Generally, for goods and services where the logo or mark is unidentifiable without the use of a distinct color, it is essential to trademark such color. Trademarking such color can raise brand awareness and make a product or service more distinguishable, in turn increasing the value of a product or service in the market. One such example is the red sole of Louboutin’s high heel shoes.
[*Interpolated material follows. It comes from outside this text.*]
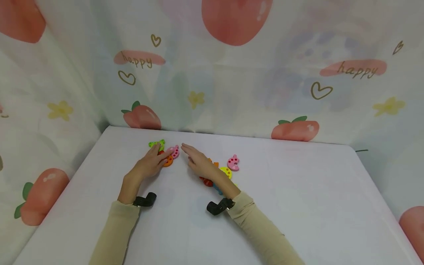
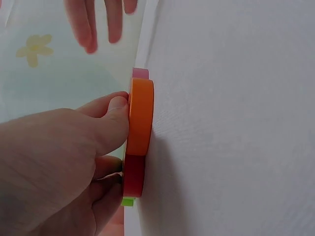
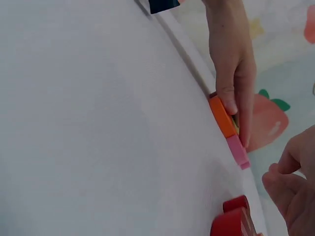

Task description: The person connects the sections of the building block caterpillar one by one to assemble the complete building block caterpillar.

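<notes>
My left hand (image 1: 148, 164) rests its fingers on a small cluster of flat, spotted pieces on the white table. The cluster holds a green piece (image 1: 161, 142), a red piece (image 2: 134, 176), an orange piece (image 1: 168, 161) and a pink piece (image 1: 176, 151). In the left wrist view, thumb and fingers lie along the top faces of the orange and red ones. To the right, my right hand (image 1: 201, 163) hangs above the table with fingers extended and nothing in them. Its forearm partly hides a second cluster, where a yellow piece (image 1: 226, 171) and a red piece (image 1: 207, 182) show.
Beyond the right forearm lies another pink piece (image 1: 233, 163) with dark spots, beside the second cluster. A blue piece (image 1: 216, 189) peeks out under that arm. A patterned curtain (image 1: 232, 92) stands along the table's back edge. Each wrist carries a black camera mount (image 1: 145, 200).
</notes>
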Available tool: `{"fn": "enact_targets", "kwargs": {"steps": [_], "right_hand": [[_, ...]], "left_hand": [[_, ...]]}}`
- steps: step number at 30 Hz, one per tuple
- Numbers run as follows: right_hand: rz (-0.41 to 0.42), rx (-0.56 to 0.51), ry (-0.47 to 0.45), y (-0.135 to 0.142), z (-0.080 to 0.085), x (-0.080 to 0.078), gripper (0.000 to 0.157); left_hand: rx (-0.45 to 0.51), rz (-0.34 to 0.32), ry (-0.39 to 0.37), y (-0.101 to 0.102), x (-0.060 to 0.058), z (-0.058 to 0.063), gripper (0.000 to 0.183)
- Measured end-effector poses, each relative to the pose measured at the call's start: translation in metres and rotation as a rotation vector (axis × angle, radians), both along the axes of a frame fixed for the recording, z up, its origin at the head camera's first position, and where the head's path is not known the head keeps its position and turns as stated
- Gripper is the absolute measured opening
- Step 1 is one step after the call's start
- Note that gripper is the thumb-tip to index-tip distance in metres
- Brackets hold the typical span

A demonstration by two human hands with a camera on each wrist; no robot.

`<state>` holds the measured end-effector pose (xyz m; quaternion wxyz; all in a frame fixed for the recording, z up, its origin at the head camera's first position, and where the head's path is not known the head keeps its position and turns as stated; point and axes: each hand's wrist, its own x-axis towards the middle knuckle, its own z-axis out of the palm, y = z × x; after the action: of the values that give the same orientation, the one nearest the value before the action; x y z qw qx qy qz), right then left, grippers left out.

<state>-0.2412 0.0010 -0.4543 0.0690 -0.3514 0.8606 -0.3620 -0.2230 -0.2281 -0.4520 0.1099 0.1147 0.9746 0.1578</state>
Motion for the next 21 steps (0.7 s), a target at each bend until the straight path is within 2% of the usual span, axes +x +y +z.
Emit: {"fn": "enact_targets", "kwargs": {"steps": [2, 5, 10, 15, 21], "right_hand": [[0.008, -0.003, 0.055, 0.011, 0.002, 0.008, 0.049], [0.018, 0.002, 0.090, 0.031, 0.008, 0.018, 0.050], [-0.003, 0.071, 0.058, 0.068, 0.018, 0.033, 0.052], [-0.057, 0.114, 0.039, 0.101, 0.023, 0.045, 0.052], [-0.093, 0.157, 0.095, 0.125, 0.026, 0.057, 0.049]], "left_hand": [[-0.016, 0.010, -0.017, 0.002, 0.001, 0.000, 0.051], [-0.026, 0.012, -0.007, 0.004, 0.001, 0.001, 0.051], [-0.022, -0.007, 0.027, 0.004, 0.001, -0.002, 0.051], [-0.043, -0.011, 0.026, 0.005, 0.001, -0.004, 0.051], [-0.052, -0.021, 0.055, 0.007, 0.005, -0.002, 0.050]]}}
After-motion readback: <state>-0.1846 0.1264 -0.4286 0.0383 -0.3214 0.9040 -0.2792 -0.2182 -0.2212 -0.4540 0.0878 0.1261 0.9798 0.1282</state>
Filing Your Trademark Registration Application

You are not required by the USPTO to wait until you begin using a particular color for your product or service to register the color but you will need to file an “Intent to Use” Application if that is the case (and further filings, including a “statement of use” after actually using the mark in commerce). Additionally, you can file the trademark without the color having acquired distinctiveness. If USPTO determines your mark to have the potential to become distinctive on consistent use, then your mark is registered on the “Supplemental Register”. Once your mark has achieved distinctiveness, which is presumed after five years of continuous use, you can reapply to register the mark on the “Principal Register” which is reserved for distinctive marks only.

Typically, a successful trademark registration requires the applicant to prove that the color:

  • Has acquired “secondary meaning” or in other words, is distinct enough to serve as an identification tool for the product or service;
  • Does not have any functional or utilitarian purpose; and
  • Does not put competitors in a weak position by affecting the quality or cost of the product or service.